* What is needed *
In the lines below, the string "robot" may appear; say how many lines hold it and give nothing more.

===== Data shown

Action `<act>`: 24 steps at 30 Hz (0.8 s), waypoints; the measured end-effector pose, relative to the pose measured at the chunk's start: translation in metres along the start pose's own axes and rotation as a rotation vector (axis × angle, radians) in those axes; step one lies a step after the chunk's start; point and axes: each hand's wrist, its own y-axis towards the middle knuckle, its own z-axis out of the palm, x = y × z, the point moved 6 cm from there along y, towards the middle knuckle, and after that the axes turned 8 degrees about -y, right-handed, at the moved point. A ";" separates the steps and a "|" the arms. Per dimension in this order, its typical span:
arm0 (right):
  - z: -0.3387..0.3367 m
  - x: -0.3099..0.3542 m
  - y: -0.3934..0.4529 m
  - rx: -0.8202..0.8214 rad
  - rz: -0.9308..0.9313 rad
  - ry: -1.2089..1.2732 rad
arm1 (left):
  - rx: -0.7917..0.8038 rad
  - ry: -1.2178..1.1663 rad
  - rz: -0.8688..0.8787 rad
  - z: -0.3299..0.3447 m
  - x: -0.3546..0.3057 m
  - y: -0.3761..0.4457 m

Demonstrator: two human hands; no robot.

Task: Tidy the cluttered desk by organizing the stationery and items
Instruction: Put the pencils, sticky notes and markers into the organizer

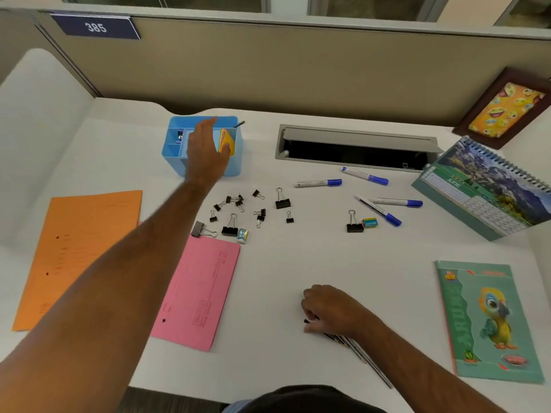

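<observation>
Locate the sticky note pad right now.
Head view, upper left of centre: the sticky note pad is held by the left hand over the right compartment of the blue organizer.

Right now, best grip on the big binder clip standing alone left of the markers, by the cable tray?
Probably pinch the large binder clip by its wire handles, coming straight down from above. It sits on its black body with the loops pointing up and toward the cable tray, and nothing touches it, so fingers have room on both sides.

A single head-worn camera looks forward and steeply down over the white desk (283, 263), close above it, facing the partition (298, 70).
</observation>
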 end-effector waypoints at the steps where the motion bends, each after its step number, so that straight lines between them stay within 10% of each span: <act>1: 0.001 0.001 0.001 0.000 0.002 -0.012 | 0.003 -0.010 0.000 0.002 -0.001 -0.009; 11: 0.000 0.005 0.018 -0.052 0.070 0.030 | 0.080 -0.224 -0.131 0.037 -0.003 -0.135; 24: -0.076 -0.036 0.019 -0.560 0.443 1.224 | 0.471 -0.589 -0.486 0.068 -0.041 -0.264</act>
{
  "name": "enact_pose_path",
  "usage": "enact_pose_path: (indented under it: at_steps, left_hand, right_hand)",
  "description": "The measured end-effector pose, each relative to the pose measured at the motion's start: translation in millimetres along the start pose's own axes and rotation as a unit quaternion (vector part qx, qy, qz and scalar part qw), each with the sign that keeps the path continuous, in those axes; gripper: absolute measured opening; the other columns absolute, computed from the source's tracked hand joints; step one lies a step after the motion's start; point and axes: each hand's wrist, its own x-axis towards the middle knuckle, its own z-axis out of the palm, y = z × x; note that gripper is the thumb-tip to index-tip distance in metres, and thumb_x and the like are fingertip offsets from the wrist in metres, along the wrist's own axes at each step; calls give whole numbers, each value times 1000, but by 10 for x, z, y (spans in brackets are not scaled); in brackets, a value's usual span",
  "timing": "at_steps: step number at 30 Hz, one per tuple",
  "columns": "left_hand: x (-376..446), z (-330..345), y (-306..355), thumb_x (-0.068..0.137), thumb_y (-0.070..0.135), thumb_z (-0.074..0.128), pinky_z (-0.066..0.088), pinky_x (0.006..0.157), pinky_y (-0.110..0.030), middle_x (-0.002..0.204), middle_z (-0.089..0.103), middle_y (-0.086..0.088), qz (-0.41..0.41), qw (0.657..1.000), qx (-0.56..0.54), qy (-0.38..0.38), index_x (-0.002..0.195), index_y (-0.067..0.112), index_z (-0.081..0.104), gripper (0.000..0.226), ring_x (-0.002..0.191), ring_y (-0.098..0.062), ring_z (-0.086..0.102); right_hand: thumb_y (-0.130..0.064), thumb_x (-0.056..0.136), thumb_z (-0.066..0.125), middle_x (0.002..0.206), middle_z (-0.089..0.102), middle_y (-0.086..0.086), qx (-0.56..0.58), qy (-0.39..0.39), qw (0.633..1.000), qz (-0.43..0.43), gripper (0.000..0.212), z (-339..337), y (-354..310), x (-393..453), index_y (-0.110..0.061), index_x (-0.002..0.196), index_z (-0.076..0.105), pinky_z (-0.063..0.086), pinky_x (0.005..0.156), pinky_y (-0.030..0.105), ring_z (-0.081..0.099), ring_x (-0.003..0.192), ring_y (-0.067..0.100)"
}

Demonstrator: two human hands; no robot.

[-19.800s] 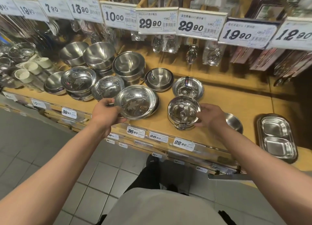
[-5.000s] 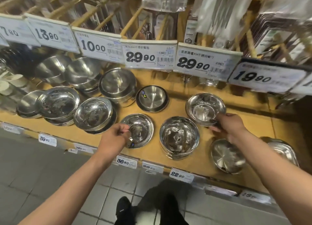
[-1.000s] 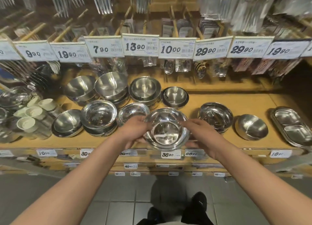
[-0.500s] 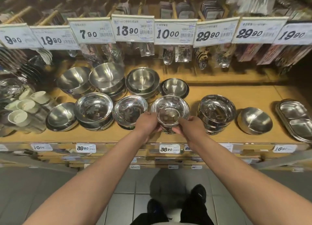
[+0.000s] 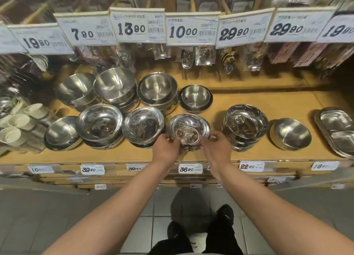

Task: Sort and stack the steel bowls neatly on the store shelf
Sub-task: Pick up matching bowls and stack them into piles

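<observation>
Left hand (image 5: 166, 151) and right hand (image 5: 215, 149) both grip the small steel bowl (image 5: 188, 129), fingers curled around its near rim, on the shelf (image 5: 268, 105).

Your left hand (image 5: 167, 151) and right hand (image 5: 216, 149) are bare, with no gloves, rings or watch showing, and both forearms (image 5: 122, 203) are uncovered as far as the view reaches, with no sleeve in sight. Below them you wear dark trousers (image 5: 220, 243) and black shoes (image 5: 226, 214), the right one carrying a small pale mark on its upper.
</observation>
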Motion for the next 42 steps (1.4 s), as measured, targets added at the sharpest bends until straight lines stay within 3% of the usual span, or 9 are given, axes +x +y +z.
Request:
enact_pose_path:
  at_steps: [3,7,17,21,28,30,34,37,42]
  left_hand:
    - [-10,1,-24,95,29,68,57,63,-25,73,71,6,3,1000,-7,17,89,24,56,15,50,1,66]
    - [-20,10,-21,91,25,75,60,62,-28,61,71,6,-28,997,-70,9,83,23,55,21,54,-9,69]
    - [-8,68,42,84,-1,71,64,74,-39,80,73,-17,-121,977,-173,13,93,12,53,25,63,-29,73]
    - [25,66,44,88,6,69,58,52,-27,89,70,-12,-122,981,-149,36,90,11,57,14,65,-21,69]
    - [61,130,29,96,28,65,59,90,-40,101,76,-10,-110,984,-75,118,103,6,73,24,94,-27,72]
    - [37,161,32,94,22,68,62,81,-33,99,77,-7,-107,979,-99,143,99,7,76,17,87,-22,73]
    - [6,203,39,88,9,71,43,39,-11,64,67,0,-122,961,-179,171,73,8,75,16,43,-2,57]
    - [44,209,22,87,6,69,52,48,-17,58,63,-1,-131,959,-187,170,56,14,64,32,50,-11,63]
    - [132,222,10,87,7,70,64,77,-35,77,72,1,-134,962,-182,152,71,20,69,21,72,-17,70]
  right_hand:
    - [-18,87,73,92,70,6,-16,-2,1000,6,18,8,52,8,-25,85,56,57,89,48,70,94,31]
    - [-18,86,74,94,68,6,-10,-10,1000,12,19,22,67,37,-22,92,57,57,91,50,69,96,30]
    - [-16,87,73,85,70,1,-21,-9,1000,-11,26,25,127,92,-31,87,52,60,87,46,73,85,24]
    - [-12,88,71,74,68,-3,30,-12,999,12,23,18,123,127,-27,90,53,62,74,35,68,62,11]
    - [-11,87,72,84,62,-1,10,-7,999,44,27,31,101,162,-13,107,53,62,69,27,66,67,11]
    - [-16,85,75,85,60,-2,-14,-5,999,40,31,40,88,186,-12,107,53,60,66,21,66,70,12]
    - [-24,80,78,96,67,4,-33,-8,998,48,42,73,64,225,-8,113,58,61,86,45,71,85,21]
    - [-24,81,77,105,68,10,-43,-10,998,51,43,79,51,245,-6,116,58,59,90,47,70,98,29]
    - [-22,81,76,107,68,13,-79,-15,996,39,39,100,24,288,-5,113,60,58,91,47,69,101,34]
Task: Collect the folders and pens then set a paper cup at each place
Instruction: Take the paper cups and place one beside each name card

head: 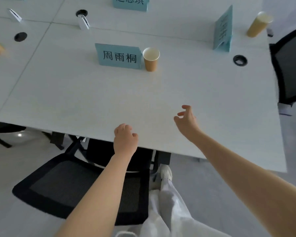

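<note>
- Down at the near table (75,100) edge: left hand (125,139) loosely curled, holding nothing, right hand (186,118) a bit further in, fingers spread, also empty.
- Straight ahead, well apart from both: paper cup (151,59) standing upright, touching the right end of the blue name card (118,56). Looks already placed. Slightly closer to the right hand.
- Far right corner: another cup (258,24) beside a second card (223,30).
- No folders or pens anywhere in sight, so probably done with this seat.
</note>
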Motion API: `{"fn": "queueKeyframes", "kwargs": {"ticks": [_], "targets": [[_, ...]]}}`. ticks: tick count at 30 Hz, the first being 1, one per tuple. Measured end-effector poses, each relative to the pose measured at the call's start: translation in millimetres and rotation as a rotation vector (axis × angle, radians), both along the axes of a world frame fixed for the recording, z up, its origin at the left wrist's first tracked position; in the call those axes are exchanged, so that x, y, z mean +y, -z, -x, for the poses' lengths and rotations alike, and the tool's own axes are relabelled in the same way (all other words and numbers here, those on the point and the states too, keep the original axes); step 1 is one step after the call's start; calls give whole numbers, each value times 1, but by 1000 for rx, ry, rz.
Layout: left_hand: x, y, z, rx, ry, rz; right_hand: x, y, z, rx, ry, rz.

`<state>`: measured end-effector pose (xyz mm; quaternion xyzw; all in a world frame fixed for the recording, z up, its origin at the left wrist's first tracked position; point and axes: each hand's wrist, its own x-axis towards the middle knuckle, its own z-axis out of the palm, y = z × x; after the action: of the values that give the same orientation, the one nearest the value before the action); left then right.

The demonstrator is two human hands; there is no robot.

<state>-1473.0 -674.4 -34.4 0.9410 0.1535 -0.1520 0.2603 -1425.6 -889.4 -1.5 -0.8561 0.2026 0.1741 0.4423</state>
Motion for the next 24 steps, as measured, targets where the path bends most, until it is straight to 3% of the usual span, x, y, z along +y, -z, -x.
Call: {"fn": "queueKeyframes", "kwargs": {"ticks": [11,19,24], "targets": [[-145,-56,105,-158,146,233,-91,-39,166,-29,193,-80],[-281,-58,129,-136,227,216,-251,-52,239,-59,358,-51],[-397,-71,146,-140,255,200,-365,-57,256,-74,330,-58]]}}
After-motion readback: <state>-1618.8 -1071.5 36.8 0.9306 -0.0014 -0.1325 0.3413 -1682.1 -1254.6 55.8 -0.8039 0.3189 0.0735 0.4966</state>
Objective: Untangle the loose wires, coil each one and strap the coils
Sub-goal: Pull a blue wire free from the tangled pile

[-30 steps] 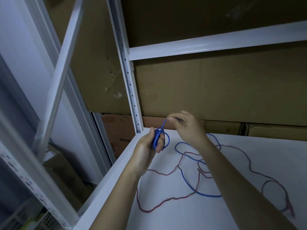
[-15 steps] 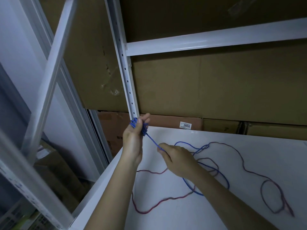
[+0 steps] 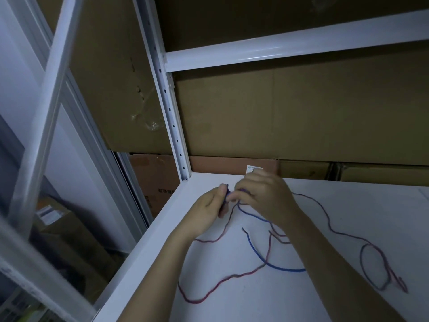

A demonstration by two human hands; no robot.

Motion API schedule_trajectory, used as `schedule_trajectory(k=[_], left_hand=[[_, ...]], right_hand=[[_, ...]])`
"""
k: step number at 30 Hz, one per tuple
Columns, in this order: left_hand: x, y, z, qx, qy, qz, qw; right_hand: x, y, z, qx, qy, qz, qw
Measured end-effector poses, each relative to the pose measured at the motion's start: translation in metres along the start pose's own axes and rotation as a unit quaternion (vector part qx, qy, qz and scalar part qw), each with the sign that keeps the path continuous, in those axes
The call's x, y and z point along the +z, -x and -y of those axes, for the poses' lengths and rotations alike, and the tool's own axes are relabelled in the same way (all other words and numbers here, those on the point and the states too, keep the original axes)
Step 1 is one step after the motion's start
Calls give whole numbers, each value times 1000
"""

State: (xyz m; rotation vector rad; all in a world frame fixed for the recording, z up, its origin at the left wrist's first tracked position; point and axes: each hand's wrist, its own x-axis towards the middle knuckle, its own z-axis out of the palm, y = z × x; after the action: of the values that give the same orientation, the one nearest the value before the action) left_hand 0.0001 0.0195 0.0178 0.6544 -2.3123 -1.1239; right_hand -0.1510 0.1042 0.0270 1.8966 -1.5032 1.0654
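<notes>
A blue wire (image 3: 257,256) and a red wire (image 3: 222,281) lie loosely crossed on the white shelf (image 3: 255,303). My left hand (image 3: 206,213) pinches a small blue coil (image 3: 227,196) near the shelf's back left corner. My right hand (image 3: 264,196) meets it from the right, fingers closed on the blue strand at the coil. The blue wire's free end curves down and right under my right forearm. The red wire loops to the far right (image 3: 376,268) and trails toward the front left.
A white perforated upright (image 3: 169,108) and a white crossbeam (image 3: 290,47) frame the shelf. Large cardboard boxes (image 3: 290,117) stand right behind the shelf. More boxes sit on the floor at the left (image 3: 60,226).
My left hand has come down from the upright toward the shelf. My right hand has risen to the coil, laying another turn of blue wire; less blue wire lies loose.
</notes>
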Motion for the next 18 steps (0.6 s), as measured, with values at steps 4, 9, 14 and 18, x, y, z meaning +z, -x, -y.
schedule_trajectory(k=[4, 9, 14, 18], left_hand=[[2, 4, -9, 3, 132, 61, 989], [-7, 0, -7, -2, 178, -41, 983], [-14, -8, -1, -32, 186, -166, 968], [-15, -10, -2, -15, 208, -194, 959]], right_hand=[[-2, -6, -11, 33, 67, -35, 997], [9, 2, -2, 133, 37, -21, 990], [12, 8, 1, 365, -286, -64, 884], [12, 12, -8, 358, -191, -65, 912]])
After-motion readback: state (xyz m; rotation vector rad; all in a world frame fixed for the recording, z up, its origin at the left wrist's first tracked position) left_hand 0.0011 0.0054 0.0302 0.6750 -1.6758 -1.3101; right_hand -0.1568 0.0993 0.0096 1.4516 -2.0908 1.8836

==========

* Output of the exercise *
4